[Data below — start]

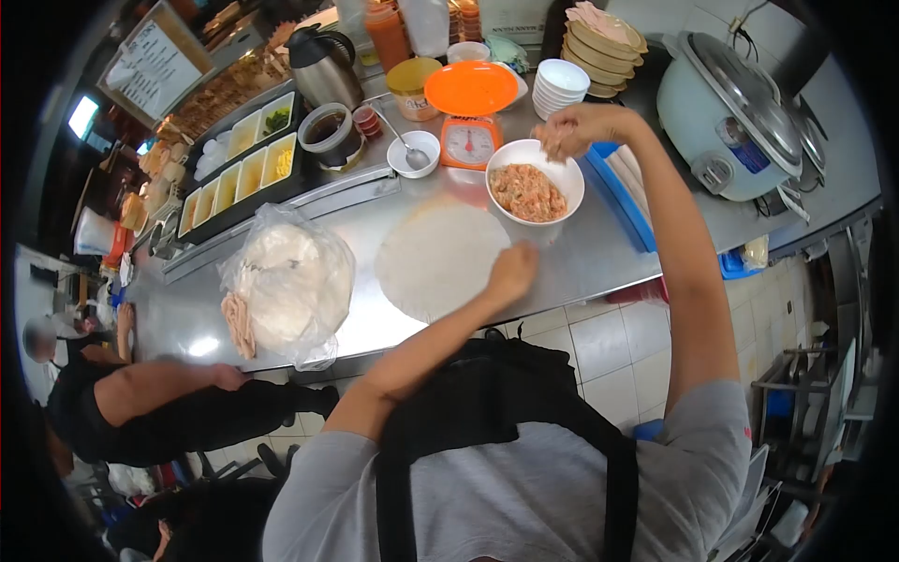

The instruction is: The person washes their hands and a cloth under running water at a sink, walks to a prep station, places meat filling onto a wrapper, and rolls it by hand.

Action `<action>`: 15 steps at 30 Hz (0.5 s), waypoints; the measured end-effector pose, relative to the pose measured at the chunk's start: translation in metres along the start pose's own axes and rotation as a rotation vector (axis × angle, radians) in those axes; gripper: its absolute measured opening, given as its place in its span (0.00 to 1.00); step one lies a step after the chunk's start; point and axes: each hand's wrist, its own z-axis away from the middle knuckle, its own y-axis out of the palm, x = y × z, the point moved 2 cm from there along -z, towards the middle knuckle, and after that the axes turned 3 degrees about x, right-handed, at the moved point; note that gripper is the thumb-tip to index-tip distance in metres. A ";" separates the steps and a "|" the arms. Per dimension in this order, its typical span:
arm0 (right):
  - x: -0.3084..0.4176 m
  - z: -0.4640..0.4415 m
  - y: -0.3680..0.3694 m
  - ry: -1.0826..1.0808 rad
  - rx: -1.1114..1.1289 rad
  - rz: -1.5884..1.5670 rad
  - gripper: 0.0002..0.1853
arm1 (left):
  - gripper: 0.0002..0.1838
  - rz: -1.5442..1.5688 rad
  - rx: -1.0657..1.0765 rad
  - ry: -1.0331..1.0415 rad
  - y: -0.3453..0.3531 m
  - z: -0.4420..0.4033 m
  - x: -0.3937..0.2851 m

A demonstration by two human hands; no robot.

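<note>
My right hand (579,127) is raised over the back rim of a white bowl (574,204), its fingers bunched downward around what looks like a clump of the orange minced mixture. More of that minced mixture (527,191) lies in the bowl. My left hand (514,272) is closed beside the right edge of a thin, round, pale wrapper sheet (440,260) lying flat on the steel counter. Its fingers are slightly blurred, and anything inside them is hidden. Further left, a plastic bag (295,276) covers a stack of pale round sheets, with a crumpled pinkish cloth (238,325) against it.
Behind the bowl stand an orange kitchen scale (470,142), stacked white bowls (560,89) and a small bowl with a spoon (413,154). A blue-rimmed tray (626,201) and a rice cooker (726,122) are at right. Topping containers (239,175) line the left; another person's arm (173,389) is nearby.
</note>
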 end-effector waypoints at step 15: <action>0.062 -0.153 -0.013 -0.138 -0.552 0.625 0.26 | 0.07 -1.037 -0.185 0.860 0.037 -0.018 0.003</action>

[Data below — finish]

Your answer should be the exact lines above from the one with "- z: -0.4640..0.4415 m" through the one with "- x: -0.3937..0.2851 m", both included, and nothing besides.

■ The answer:
  - z: -0.4640..0.4415 m
  - y: -0.3680..0.3694 m
  - ry: -1.0826..1.0808 rad
  - rx: -1.1114..1.1289 rad
  - rz: -1.5884..1.5670 rad
  - gripper: 0.0002..0.1853
arm1 (left):
  - gripper: 0.0002..0.1838
  - rz: -1.5442..1.5688 rad
  - rx: -1.0657..1.0765 rad
  - ry: -1.0331..1.0415 rad
  - y: -0.3453..0.3531 m
  - z: -0.4420..0.4033 m
  - x: -0.3937..0.2851 m

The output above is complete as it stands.